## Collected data
*** Block opens ***

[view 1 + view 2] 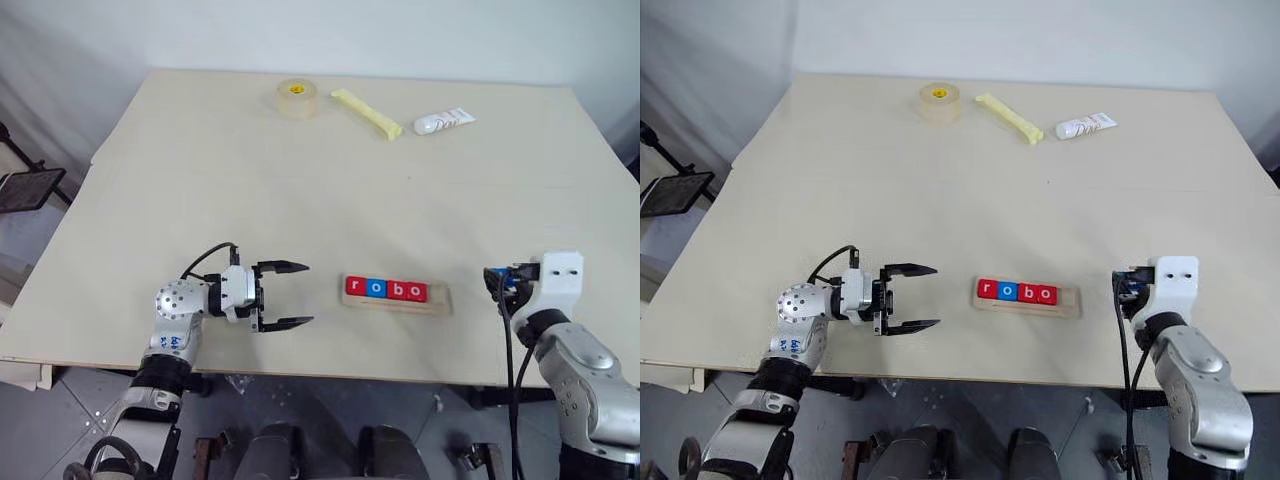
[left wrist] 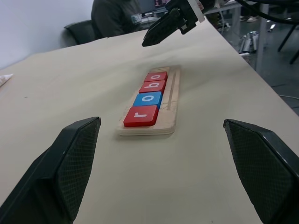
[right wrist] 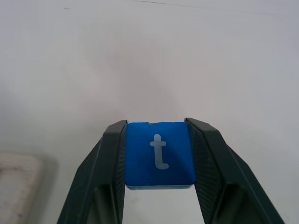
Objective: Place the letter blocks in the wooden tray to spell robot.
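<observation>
The t block is a small flat blue tile, judged light and rigid, with smooth faces that could slip if pinched lightly. Best hold is across two opposite side edges, flat face up. That is the hold it has now: the right gripper is clamped on it, one finger on each side edge, letter facing up and readable.

The tray lies near the table's front edge, roughly midway along it. It holds four blocks in a row, red r, blue o, red b, red o, touching one another. The slot at the tray's right end is bare wood. Judgement: only the t is left to place.

The right gripper with the t sits above the front edge, toward the front right corner, apart from the tray's right end. The free slot is the nearest part of the tray to it.

The left gripper hovers over the front edge toward the front left corner. It is level, pointing at the tray's left end, its fingers spread wide and holding nothing. There is a clear gap between it and the tray.

Risk, as judged: the light tray may slide if the tile catches on the rim.
</observation>
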Action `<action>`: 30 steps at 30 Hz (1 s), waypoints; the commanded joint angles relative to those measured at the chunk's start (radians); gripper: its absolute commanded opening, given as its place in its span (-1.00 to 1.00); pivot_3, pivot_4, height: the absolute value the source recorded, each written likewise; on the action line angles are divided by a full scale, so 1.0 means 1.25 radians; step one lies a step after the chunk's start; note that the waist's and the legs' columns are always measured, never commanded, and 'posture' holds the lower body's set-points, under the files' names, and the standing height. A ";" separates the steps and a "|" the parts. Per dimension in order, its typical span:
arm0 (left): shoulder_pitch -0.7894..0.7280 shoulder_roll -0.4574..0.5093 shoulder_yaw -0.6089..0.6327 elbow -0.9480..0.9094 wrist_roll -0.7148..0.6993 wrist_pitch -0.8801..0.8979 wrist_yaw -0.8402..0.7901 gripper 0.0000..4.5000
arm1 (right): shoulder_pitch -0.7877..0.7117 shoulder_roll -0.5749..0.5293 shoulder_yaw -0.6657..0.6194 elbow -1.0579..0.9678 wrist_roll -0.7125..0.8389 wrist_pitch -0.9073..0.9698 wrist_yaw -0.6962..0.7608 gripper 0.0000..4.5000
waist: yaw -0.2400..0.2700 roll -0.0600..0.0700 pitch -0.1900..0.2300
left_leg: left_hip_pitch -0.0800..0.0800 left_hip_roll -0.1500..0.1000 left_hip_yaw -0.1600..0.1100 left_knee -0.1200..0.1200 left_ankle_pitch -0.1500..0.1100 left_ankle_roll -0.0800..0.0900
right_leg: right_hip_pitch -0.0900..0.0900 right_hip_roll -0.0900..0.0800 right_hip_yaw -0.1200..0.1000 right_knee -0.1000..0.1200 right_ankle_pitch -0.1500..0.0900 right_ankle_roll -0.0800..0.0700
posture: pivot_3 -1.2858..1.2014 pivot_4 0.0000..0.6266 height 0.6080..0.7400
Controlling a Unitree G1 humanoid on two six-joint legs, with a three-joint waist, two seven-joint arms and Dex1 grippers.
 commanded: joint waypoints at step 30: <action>-0.010 -0.008 0.012 -0.024 -0.028 0.026 -0.031 1.00 | 0.120 -0.260 0.005 -0.014 0.066 -0.056 0.283 0.99 | 0.000 0.000 0.000 | 0.000 0.000 0.000 0.000 0.000 0.000 | 0.001 0.000 0.000 -0.002 0.000 0.000 | 0.03 -0.52 1.00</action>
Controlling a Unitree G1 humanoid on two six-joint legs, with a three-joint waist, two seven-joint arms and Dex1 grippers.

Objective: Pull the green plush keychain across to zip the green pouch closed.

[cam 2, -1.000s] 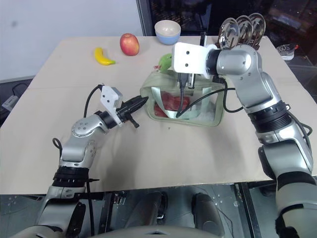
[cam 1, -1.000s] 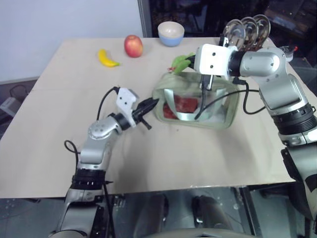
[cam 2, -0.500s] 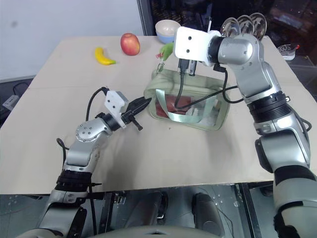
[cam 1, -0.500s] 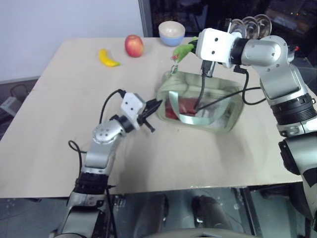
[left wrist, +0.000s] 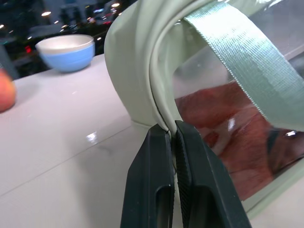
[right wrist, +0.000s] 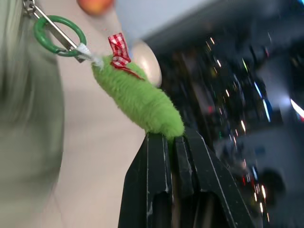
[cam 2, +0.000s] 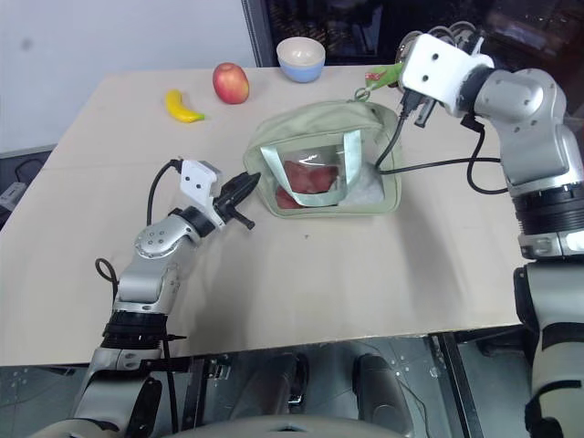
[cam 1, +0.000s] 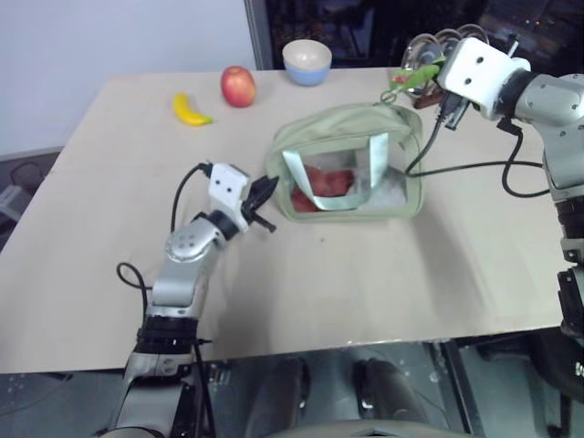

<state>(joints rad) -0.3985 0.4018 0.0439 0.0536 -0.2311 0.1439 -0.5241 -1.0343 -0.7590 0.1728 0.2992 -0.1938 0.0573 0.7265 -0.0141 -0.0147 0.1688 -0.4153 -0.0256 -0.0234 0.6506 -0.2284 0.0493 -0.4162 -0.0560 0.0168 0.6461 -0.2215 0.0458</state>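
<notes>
One pouch (cam 1: 347, 169) sits mid-table (cam 1: 365, 292), with one red mass behind its clear window and two pale strap handles over the front. The left gripper (cam 1: 263, 195) is nearest, its arm rising from the table's near edge with the forearm angled up and across toward the pouch; its two black fingers (left wrist: 156, 190) are pressed together on the pouch's left end seam, the folded fabric edge sitting right at their tips. Beyond the pouch, the right arm reaches in from the right side, bent at the elbow, wrist held high and roughly level. The right gripper (right wrist: 172, 140) is clamped on the tail of the one keychain (right wrist: 137, 97), which stretches away from its tips to a red checked bow and a green ring (right wrist: 59, 35) hooked to the pouch's zipper at the top right corner. Farther back, well apart from both grippers, lie one banana (cam 1: 192, 109), one apple (cam 1: 237, 86) and one bowl (cam 1: 307, 62), with a rack of round metal plates (cam 1: 433, 46) behind the right gripper.
</notes>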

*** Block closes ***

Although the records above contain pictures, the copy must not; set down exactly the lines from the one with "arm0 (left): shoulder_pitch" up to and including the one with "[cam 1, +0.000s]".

arm0 (left): shoulder_pitch -0.7894..0.7280 shoulder_roll -0.4574..0.5093 shoulder_yaw -0.6089..0.6327 elbow -0.9480..0.9094 wrist_roll -0.7148..0.6993 wrist_pitch -0.8801..0.8979 wrist_yaw -0.8402..0.7901 gripper 0.0000..4.5000
arm1 (right): shoulder_pitch -0.7877..0.7117 shoulder_roll -0.5749..0.5293 shoulder_yaw -0.6657..0.6194 elbow -1.0579..0.9678 wrist_roll -0.7125..0.8389 wrist_pitch -0.9073..0.9698 wrist_yaw -0.6962..0.7608 gripper 0.0000..4.5000
waist: yaw -0.2400..0.2700 roll -0.0600..0.0700 pitch -0.1900..0.2300
left_leg: left_hip_pitch -0.0800..0.0800 left_hip_roll -0.1500..0.1000 left_hip_yaw -0.1600..0.1100 left_knee -0.1200..0.1200 left_ankle_pitch -0.1500..0.1100 left_ankle_roll -0.0800..0.0900
right_leg: right_hip_pitch -0.0900..0.0900 right_hip_roll -0.0900..0.0800 right_hip_yaw -0.1200..0.1000 right_knee -0.1000..0.1200 right_ankle_pitch -0.1500..0.0900 right_ankle_roll -0.0800..0.0700
posture: pivot_3 -1.2858..1.2014 pivot_4 0.0000..0.6266 height 0.6080..0.7400
Controlling a Unitree G1 humanoid on two six-joint legs, with a three-joint waist, two seven-joint arms and Dex1 grippers.
 commanded: joint waypoints at step 30: <action>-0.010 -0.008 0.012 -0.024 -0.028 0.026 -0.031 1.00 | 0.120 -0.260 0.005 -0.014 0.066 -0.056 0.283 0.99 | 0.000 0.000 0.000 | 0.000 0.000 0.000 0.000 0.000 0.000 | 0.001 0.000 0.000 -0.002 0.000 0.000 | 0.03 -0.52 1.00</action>
Controlling a Unitree G1 humanoid on two six-joint legs, with a three-joint waist, two seven-joint arms and Dex1 grippers.

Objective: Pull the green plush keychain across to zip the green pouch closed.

[cam 2, -1.000s] 
[cam 1, -1.000s] 
[cam 2, -0.500s] 
[cam 1, -0.500s] 
[left wrist, +0.000s] 
[right wrist, +0.000s] 
[cam 2, +0.000s] 
[cam 1, +0.000s] 

The exercise is finished.